Mue par le désir de comprendre le monde, la conscience se l’approprie – donc le nie. Ce désir connaît un moment particulier quand la conscience en rencontre une autre (Hegel 1941 : iv) : voilà un ou une autre-moi, et non un élément du monde que je peux assimiler à ma connaissance. Les deux consciences, encore jamais confrontées à l’altérité, doivent reconnaître leurs désirs propres comme particuliers (elles ne sont plus seules), tout en affirmant l’universel de leur liberté/volonté, au risque de se perdre elles-mêmes. Pour ce faire, elles doivent admettre la même infinité à l’autre, dans un geste symétrique. Voilà où s’articulent particulier et universel. C’est la dialectique « du maître et du serviteur » : les deux consciences échoueront dans cette articulation, l’une prenant toujours le dessus sur l’autre.
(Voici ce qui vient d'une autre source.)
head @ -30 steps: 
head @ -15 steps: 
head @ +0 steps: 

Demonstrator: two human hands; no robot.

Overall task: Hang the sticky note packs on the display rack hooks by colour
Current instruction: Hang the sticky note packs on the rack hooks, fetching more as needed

Sauf avec l’amour. Le mariage, comme l’a exposé Hegel dans les Principes de la philosophie du droit (1940), est un échange de voeux : de perdre sa liberté pour la fidélité, de mettre des barrières à son désir, d’élire un objet (sujet!) de désir. Ce n’est pas un contrat : c’est un acte de désir (Hegel 1940 : §75). C’est la naissance de la reconnaissance. Comprendre l’autre comme un ou une autre-soi, tout en se laissant saisir par l’autre en miroir, dans un dessaisissement de soi-même – c’est le « consentement » mutuel de deux désirs (Hegel 1940 : §162).

Dans l’amour et le mariage, la conscience est pleinement rationnelle. Les deux parties savent qu’elles accomplissent, par la limitation volontaire de leur désir, la possibilité même de l’éthique, en articulant universel et particulier : « L’élément arbitraire du besoin particulier de l’individu […] se transforme ici en prévoyance et en acquisition pour un être collectif, donc, en quelque chose d’objectivement moral » (Hegel 1940 : §170). Raison, éthique et désir se nouent pour former la révolution d’une subjectivité nouvelle. Si Hegel déborde Kant à ce moment-là, c’est parce qu’il n’a pas peur des scissions, des hétéronomies, et qu’il les met en avant pour mieux les surmonter (scissions du monde, scissions du sujet). Pour la première fois, la participation égale des femmes semble être une des clés de la modernité. En effet, la reconnaissance étant enfin possible grâce au mariage, on peut construire la sphère de l’éthique et de l’État, de l’égalité et de la protection de la liberté de chacun et de chacune.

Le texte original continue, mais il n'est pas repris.